When penning the script, Shults had not forgotten about the film being a soundtrack movie, incorporating his dream songs throughout the screenplay, linking them with the beats of the story. “The music is so embedded in the whole thing and works diegetically,” says Shults. “The idea is that if you listened to the music in order and put it onto a playlist, it would provide a narrative.”

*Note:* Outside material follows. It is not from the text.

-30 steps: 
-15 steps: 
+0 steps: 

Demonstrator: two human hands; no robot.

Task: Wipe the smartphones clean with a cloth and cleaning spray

The wish list contained much by Kanye West and more by Frank Ocean, but the production did not have any of the rights to the songs. Ocean’s album Blonde is one of the director’s favourites and, echoing Waves, contains two separate sides that work together.
“I wrote Frank a letter and we sent him a link to a rough cut, and we didn’t hear anything for a while,” says Shults. “Then his team said it probably wasn’t likely because Frank is in a creative space right now and he doesn’t have time to watch it, and he’s not going to approve it with this many songs in it. Then I don’t know what happened, suddenly he approved every song and at an amazing rate. I don’t know if Frank saw the movie or just heard stuff about it.”